### Your instructions:
Nothing but the lines from the one containing "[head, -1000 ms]" to the end of the data should be copied, exactly, and the pictures stay out.

### Data block:
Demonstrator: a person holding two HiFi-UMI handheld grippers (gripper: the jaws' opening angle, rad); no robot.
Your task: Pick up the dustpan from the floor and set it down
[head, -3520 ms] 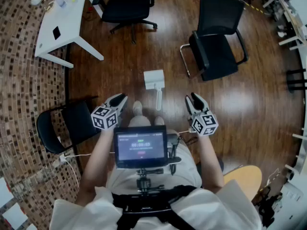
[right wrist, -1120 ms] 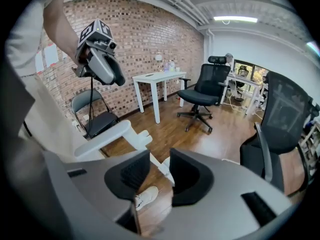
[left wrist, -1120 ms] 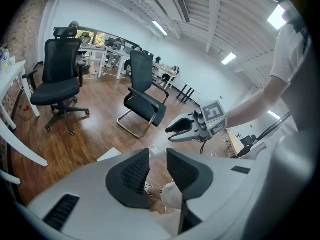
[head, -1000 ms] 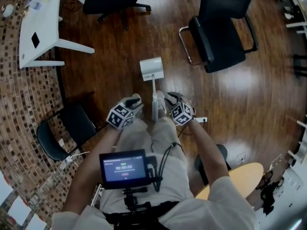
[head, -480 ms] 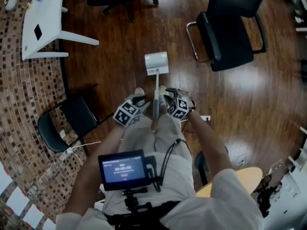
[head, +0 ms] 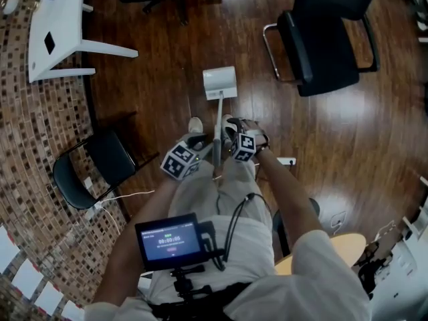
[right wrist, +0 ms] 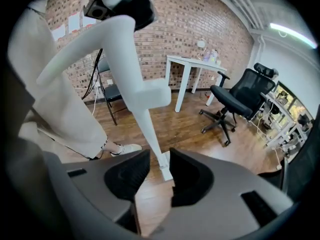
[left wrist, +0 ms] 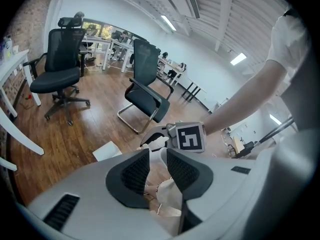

### Your solution:
[head, -1000 ms] 
[head, -480 ms] 
[head, +0 ms] 
[right wrist, +0 ms] 
[left wrist, +0 ms] 

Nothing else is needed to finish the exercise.